YOUR GOAL: Write out the listing below without alteration, omitting its pictures.

SOURCE MATERIAL:
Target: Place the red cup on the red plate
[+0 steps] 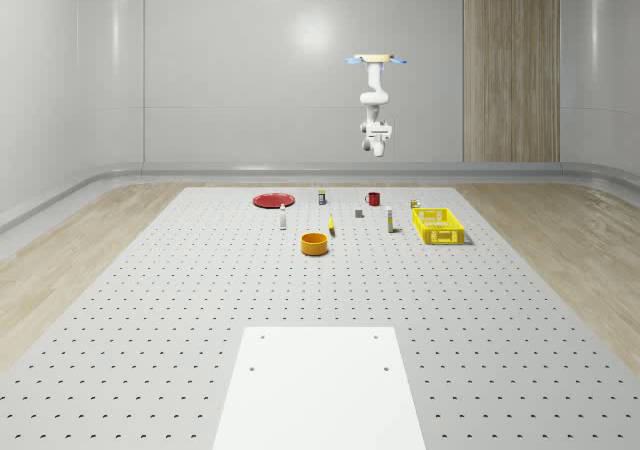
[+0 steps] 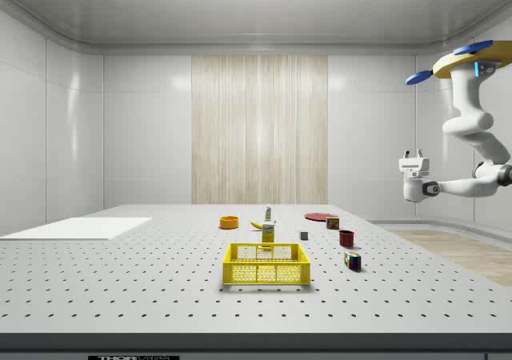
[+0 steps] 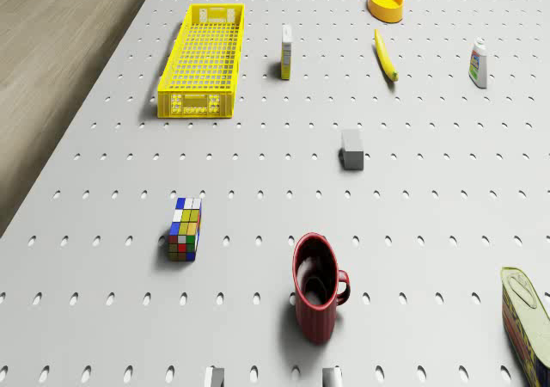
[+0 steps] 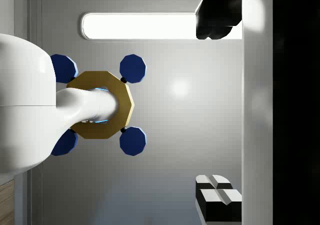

RESPONSE:
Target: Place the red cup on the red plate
[+0 steps] 
[+0 steps] 
[+0 steps] 
[+0 steps] 

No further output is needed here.